--- Input material Enclosed Below ---

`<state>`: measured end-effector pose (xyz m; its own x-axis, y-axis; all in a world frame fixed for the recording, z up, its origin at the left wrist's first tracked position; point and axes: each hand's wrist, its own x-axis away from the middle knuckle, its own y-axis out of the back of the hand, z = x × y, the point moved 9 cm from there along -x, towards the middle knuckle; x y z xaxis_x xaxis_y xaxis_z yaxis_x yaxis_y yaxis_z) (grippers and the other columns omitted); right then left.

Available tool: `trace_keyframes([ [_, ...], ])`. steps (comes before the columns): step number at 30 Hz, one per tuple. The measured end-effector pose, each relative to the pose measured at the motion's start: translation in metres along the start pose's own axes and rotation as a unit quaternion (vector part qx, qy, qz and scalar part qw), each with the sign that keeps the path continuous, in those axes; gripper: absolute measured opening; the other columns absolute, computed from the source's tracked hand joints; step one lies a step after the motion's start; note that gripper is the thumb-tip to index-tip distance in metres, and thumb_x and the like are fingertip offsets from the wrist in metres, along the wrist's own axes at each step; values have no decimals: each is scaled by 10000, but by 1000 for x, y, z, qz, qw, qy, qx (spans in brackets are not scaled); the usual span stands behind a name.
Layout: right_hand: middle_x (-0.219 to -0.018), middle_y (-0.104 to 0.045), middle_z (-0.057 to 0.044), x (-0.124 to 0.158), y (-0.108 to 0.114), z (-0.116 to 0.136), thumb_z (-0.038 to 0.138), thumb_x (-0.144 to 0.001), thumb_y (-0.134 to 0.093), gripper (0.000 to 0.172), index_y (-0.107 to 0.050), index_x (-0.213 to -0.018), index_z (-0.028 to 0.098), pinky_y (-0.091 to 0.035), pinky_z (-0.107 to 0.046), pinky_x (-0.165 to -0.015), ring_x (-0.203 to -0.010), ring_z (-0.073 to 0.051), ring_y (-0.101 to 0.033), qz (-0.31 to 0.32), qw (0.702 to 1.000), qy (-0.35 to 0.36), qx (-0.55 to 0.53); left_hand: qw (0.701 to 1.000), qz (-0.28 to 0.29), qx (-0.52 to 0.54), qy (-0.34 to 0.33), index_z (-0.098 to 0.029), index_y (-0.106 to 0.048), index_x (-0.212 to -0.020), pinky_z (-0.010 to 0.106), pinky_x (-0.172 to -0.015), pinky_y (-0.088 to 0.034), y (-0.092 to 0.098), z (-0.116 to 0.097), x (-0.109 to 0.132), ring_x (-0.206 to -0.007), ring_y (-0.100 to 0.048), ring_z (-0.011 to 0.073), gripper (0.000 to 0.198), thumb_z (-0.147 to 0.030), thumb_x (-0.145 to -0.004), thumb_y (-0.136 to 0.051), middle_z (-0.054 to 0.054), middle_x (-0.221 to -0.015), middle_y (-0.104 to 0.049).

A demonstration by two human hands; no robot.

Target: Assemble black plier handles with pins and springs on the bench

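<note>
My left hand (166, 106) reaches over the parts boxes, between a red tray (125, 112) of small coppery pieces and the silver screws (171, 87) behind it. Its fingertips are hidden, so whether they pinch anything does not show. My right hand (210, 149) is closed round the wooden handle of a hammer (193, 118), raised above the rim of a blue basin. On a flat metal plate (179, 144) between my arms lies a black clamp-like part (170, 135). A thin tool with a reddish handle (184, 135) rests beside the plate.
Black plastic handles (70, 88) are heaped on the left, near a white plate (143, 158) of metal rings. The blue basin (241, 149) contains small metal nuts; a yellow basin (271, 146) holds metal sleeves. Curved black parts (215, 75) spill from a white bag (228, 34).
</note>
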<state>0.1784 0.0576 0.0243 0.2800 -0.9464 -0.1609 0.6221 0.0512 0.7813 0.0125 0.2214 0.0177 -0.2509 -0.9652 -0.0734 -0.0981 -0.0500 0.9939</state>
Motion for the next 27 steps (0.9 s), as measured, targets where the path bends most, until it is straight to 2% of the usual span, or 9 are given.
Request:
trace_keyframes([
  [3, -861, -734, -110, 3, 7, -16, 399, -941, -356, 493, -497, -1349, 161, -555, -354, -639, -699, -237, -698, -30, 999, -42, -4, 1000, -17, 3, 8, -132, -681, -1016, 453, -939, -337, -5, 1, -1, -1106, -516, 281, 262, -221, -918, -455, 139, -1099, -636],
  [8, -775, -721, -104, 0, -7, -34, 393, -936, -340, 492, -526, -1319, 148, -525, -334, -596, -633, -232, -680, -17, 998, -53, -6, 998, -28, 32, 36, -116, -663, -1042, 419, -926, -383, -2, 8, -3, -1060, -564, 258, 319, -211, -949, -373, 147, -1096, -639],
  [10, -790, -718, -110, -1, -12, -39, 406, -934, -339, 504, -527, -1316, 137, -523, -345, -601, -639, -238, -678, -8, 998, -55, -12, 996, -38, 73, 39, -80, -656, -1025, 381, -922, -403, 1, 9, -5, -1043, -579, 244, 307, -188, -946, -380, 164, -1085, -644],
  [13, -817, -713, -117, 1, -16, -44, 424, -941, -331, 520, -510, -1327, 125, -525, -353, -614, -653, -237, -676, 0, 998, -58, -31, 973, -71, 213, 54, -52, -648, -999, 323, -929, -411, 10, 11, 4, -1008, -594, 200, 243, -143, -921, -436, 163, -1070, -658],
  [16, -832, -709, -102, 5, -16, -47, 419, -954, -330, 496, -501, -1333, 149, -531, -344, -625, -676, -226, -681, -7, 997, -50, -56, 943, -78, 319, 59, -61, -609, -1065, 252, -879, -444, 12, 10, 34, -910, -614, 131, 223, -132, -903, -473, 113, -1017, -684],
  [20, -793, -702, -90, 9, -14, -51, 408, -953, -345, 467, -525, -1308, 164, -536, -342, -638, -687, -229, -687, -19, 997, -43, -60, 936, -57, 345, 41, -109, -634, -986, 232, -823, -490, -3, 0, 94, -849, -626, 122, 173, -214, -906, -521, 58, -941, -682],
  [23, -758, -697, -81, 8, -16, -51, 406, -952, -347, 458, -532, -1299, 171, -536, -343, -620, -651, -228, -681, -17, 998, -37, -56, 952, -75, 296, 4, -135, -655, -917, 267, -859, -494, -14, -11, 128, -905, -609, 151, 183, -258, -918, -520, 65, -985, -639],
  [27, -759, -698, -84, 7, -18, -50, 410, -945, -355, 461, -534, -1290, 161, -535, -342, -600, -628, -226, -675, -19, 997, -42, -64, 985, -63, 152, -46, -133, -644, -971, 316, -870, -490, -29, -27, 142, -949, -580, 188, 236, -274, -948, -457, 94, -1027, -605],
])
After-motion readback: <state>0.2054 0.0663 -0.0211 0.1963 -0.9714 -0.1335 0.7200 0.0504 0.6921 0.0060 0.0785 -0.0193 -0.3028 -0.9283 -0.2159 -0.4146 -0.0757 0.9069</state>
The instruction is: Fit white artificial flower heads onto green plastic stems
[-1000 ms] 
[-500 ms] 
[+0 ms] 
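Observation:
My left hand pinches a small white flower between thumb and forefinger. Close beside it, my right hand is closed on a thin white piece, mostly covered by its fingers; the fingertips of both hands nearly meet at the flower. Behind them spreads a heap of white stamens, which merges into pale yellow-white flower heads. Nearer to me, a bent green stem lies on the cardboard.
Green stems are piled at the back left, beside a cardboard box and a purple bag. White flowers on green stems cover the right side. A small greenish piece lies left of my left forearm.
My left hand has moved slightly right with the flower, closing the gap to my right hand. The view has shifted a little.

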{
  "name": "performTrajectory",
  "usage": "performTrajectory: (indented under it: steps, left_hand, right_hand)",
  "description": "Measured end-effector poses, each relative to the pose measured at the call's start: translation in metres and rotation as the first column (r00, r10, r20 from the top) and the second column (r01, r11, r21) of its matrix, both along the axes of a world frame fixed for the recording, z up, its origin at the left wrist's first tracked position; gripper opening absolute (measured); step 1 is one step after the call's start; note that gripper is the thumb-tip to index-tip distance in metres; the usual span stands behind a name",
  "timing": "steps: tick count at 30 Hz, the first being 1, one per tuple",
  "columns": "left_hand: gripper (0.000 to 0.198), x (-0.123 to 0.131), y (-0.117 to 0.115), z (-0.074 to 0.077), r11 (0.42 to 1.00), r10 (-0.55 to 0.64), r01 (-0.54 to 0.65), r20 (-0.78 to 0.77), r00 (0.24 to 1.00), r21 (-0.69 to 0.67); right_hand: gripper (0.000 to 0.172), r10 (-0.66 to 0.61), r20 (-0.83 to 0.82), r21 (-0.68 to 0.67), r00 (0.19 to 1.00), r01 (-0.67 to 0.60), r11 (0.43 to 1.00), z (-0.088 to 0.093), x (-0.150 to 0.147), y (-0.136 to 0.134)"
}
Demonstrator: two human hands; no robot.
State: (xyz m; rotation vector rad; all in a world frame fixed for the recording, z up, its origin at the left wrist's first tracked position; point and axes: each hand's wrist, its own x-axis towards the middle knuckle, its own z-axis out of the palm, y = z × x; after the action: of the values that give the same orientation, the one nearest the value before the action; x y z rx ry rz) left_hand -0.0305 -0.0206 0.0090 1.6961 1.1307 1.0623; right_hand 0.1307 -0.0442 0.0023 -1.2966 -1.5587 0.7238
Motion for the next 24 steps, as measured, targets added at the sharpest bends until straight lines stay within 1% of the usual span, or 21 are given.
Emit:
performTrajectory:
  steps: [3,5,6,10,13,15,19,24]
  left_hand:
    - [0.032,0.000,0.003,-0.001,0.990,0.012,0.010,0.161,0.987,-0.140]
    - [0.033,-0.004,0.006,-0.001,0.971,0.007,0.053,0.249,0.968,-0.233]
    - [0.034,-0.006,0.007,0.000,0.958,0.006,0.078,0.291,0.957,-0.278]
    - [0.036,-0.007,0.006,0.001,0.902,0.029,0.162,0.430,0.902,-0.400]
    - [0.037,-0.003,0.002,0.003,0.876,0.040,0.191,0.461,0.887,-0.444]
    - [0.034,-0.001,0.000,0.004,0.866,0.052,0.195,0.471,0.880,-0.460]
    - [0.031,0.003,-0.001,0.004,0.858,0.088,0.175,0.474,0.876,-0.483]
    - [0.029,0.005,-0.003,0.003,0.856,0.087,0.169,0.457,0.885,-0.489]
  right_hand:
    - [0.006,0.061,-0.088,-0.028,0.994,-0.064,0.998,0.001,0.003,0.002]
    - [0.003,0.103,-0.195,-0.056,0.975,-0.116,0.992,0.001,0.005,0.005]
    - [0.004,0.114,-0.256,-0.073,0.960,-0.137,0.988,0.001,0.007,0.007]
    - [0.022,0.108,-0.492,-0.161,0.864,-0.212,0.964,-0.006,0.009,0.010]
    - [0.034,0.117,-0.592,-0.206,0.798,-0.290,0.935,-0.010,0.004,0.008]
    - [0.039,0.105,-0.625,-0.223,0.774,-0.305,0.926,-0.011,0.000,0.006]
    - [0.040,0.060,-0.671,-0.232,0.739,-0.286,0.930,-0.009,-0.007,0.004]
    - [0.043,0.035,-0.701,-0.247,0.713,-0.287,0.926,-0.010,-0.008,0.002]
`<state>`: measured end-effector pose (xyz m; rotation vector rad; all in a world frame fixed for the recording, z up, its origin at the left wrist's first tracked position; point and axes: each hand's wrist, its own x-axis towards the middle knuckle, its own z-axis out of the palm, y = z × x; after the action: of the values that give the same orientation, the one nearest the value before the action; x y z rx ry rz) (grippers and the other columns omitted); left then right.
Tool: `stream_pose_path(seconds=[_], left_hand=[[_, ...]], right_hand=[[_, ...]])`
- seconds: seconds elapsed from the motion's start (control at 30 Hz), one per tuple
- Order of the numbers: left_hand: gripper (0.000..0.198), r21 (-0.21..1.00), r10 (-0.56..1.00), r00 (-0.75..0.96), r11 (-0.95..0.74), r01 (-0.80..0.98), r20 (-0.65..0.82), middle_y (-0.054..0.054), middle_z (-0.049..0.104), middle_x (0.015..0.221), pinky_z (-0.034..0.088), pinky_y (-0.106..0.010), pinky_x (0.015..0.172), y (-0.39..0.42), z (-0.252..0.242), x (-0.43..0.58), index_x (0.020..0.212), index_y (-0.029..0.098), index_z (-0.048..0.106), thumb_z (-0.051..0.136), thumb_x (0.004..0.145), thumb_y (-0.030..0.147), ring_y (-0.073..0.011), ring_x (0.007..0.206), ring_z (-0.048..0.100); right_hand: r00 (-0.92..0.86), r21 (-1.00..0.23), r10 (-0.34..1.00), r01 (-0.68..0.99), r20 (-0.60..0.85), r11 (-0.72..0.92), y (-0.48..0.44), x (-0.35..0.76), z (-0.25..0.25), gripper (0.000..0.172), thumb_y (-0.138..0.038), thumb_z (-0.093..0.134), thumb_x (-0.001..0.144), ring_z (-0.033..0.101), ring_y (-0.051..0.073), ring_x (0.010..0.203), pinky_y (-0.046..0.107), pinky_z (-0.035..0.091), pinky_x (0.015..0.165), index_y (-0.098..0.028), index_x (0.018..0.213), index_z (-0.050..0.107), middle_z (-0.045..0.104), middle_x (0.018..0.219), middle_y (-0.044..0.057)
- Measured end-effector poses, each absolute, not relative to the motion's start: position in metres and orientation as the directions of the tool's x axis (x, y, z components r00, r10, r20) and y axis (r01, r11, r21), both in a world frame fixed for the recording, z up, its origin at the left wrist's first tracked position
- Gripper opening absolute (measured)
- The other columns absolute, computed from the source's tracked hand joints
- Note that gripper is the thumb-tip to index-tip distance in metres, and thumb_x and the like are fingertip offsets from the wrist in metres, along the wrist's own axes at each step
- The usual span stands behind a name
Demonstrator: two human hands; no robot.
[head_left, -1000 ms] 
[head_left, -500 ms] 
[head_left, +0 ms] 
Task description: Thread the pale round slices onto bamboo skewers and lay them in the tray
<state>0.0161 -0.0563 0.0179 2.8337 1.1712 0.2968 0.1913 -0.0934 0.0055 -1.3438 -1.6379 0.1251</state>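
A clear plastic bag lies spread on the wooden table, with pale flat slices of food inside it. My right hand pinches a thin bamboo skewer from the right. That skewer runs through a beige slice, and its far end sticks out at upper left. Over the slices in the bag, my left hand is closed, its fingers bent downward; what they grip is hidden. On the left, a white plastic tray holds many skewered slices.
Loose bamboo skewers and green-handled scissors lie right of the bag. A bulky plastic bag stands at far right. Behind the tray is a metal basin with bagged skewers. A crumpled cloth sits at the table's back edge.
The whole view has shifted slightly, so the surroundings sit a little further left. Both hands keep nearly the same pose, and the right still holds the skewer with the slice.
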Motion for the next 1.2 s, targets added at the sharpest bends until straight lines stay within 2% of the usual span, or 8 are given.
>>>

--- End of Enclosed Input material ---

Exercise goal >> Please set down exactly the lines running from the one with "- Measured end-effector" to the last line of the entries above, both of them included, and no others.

Answer to the exercise >>
- Measured end-effector poses, each absolute, not relative to the motion's start: position in metres and orientation as the directions of the tool's x axis (x, y, z components r00, r10, r20) and y axis (r01, r11, r21), both in a world frame fixed for the recording, z up, its origin at the left wrist's first tracked position
- Gripper opening absolute (measured)
- The other columns absolute, computed from the source's tracked hand joints
- Note that gripper is the thumb-tip to index-tip distance in metres, and thumb_x and the like are fingertip offsets from the wrist in metres, along the wrist's own axes at each step
- The usual span stands behind a name
Demonstrator: two human hands; no robot.
[head_left, -1000 ms] 
[head_left, -500 ms] 
[head_left, +0 ms] 
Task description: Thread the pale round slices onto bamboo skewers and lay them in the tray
<state>0.0161 -0.0563 0.0179 2.8337 1.1712 0.2968 0.1913 -0.0934 0.0055 -1.3438 -1.6379 0.1251</state>
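A clear plastic bag lies spread on the wooden table, with pale flat slices of food inside it. My right hand pinches a thin bamboo skewer from the right. That skewer runs through a beige slice, and its far end sticks out at upper left. Over the slices in the bag, my left hand is closed, its fingers bent downward; what they grip is hidden. On the left, a white plastic tray holds many skewered slices.
Loose bamboo skewers and green-handled scissors lie right of the bag. A bulky plastic bag stands at far right. Behind the tray is a metal basin with bagged skewers. A crumpled cloth sits at the table's back edge.
The whole view has shifted slightly, so the surroundings sit a little further left. Both hands keep nearly the same pose, and the right still holds the skewer with the slice.
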Motion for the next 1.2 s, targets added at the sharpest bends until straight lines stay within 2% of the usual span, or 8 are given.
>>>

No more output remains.